Quantcast
Channel: Next City -
Viewing all articles
Browse latest Browse all 1938

Facing Wildfire and Rent Gouging, L.A. Tenants Are Fighting For Rent Control

$
0
0
Backyard

The California Department of Forestry and Fire Protection responds to the 2025 Eaton Fire in Los Angeles County. (Photo by CAL Fire / CC BY-NC 2.0)

Amid devastating fires in Los Angeles County that have destroyed thousands of homes and caused surging rents, tenant groups are calling on the city to implement stronger emergency tenant protections, even as cases of price-gouging are emerging on rental listing sites.

The LA Tenants Union has released a series of demands for the city to address the disaster by implementing a rent freeze and eviction moratorium. The union also asked for the city to “seize vacant units, Airbnbs, and hotels” to reserve for people experiencing homelessness, saying, “Everyone deserves housing, throughout the state of emergency and beyond.”

In addition, a coalition of over 70 tenant unions, social justice organizations and community groups sent a letter to Los Angeles County elected officials with demands for tenant protections, including “swift enforcement of anti-price gouging laws.” The letter calls for a pause on all active evictions during the ongoing emergency; a prohibition on new eviction cases; good cause protections; a ban on algorithmic price fixing; and new rental assistance programs to pay rents, as many people across the county have lost work due to the fire.

The Palisades and Eaton fires have destroyed more than 12,000 structures, including most of the Pacific Palisades neighborhood, and killed at least 25 people. Los Angeles County already holds a disproportionate number of America’s homeless population, with nearly 75,000 people sleeping in the street, in encampments, or in their vehicles each night, a problem that has been exacerbated by the fires.

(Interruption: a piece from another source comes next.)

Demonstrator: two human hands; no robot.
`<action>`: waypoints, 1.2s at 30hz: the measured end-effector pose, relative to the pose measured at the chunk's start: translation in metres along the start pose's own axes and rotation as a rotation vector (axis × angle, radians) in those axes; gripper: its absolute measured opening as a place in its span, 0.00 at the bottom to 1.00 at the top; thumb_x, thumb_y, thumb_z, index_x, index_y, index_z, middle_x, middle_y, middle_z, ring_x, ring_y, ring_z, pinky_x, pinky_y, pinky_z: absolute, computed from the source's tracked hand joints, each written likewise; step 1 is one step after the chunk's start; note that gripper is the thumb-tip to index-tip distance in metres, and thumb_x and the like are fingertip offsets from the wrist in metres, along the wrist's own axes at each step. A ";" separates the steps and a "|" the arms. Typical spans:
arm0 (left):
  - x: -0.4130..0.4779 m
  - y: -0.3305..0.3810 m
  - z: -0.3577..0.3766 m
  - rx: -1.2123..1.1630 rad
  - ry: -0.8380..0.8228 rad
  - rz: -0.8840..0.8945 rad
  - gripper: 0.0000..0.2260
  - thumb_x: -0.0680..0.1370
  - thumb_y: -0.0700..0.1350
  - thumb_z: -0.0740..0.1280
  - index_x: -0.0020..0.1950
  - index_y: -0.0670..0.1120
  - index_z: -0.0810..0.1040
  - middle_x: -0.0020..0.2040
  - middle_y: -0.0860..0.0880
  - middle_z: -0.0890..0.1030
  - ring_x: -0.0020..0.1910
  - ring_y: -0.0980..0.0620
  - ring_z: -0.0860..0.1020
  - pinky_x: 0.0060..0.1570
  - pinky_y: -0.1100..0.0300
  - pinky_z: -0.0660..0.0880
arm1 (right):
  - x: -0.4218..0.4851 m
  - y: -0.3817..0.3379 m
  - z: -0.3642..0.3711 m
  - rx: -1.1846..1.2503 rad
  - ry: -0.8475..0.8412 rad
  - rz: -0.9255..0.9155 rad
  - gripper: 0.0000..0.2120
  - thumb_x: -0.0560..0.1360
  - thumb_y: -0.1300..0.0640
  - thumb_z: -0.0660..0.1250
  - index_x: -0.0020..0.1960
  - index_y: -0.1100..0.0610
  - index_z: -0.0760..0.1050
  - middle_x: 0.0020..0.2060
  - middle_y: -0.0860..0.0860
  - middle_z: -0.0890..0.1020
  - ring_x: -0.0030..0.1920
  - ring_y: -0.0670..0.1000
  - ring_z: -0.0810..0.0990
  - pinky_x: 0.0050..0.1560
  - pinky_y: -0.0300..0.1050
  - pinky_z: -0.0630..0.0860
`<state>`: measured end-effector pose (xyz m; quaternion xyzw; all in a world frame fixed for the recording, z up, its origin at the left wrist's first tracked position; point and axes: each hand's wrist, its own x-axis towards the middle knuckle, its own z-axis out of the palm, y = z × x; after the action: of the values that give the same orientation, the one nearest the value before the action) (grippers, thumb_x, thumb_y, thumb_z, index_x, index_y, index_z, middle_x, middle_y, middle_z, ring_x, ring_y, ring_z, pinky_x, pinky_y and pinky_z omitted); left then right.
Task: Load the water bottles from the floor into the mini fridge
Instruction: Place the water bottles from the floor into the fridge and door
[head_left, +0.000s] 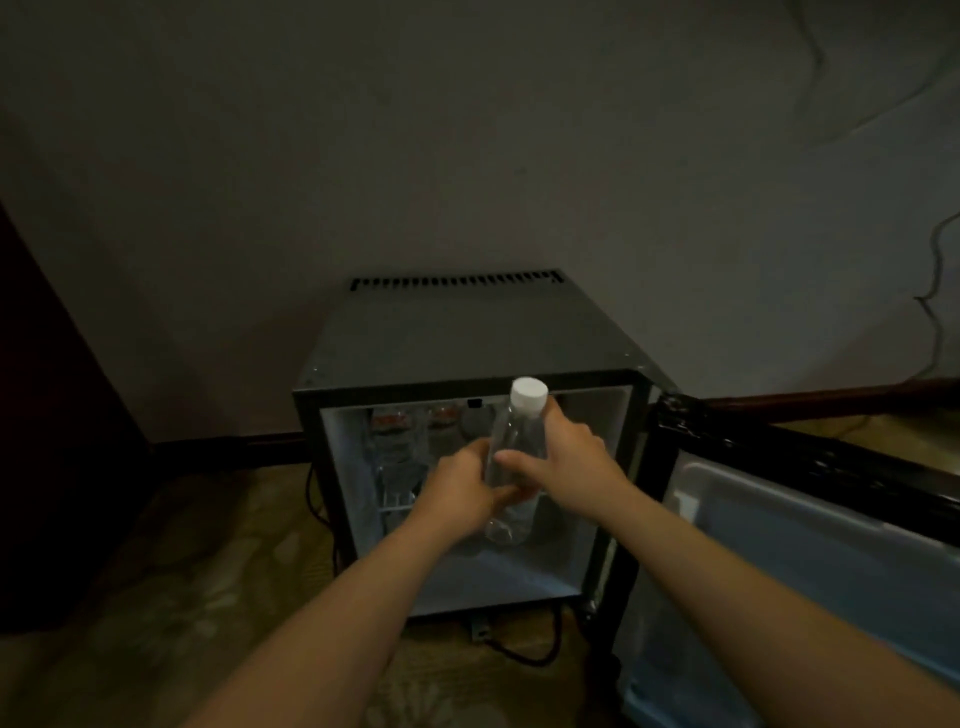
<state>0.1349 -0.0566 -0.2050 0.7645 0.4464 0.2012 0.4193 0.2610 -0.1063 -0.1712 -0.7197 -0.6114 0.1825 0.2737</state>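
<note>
— Where is the water bottle (515, 428)?
— It's clear with a white cap, cap up, in front of the black mini fridge (467, 338).
— Is the door (810, 525) open?
— Yes, swung right. More bottles (397, 436) stand inside, left.

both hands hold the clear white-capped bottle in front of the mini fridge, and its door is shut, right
No: the head view shows the door open, swung to the right. Left hand and right hand do both hold the bottle before the mini fridge.
</note>
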 end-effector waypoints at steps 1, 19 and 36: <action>0.008 -0.005 0.000 0.011 -0.019 -0.015 0.18 0.73 0.47 0.70 0.61 0.51 0.72 0.53 0.50 0.80 0.54 0.52 0.78 0.57 0.54 0.77 | 0.008 0.006 0.005 -0.027 -0.017 -0.002 0.31 0.73 0.45 0.68 0.70 0.52 0.59 0.63 0.51 0.77 0.64 0.54 0.75 0.64 0.51 0.69; 0.095 -0.047 0.054 -0.332 -0.128 -0.190 0.13 0.77 0.39 0.64 0.61 0.46 0.73 0.60 0.42 0.78 0.61 0.46 0.76 0.64 0.54 0.72 | 0.103 0.078 0.055 -0.041 0.037 0.257 0.19 0.75 0.50 0.66 0.64 0.51 0.70 0.57 0.54 0.78 0.57 0.55 0.78 0.59 0.49 0.75; 0.137 -0.065 0.055 -0.069 -0.143 -0.180 0.26 0.80 0.43 0.59 0.77 0.47 0.54 0.77 0.46 0.58 0.76 0.48 0.58 0.75 0.52 0.56 | 0.154 0.084 0.080 0.160 -0.061 0.375 0.20 0.78 0.50 0.62 0.66 0.58 0.72 0.66 0.58 0.74 0.67 0.57 0.72 0.65 0.46 0.67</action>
<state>0.2105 0.0510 -0.2984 0.7188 0.4750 0.1232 0.4925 0.3075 0.0493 -0.2747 -0.7910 -0.4583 0.2998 0.2727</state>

According to an LA Public Press reporter, council members were set to vote on an emergency motion that would establish an eviction moratorium for “tenants who have experienced economic or medical hardship related to the January 2025 fires.” For eligible tenants, it would ban evictions for non-payment or no-fault evictions other than for a government order to vacate through January 2026. But LAist reports that the city council declined to vote on those measures on Tuesday, instead forwarding them to a housing committee for review.

Rose Lenehan, a member of the LA Tenants Union, told Next City/Shelterforce that any eviction moratorium with these carve-outs would help very few people. The most impacted people would fall through the cracks, Lenehan says, because it would require tenants to keep extensive documentation and appear at eviction court.

“That kind of thing is just such a symbolic media gesture that will actually help so, so few people,” Lenehan said.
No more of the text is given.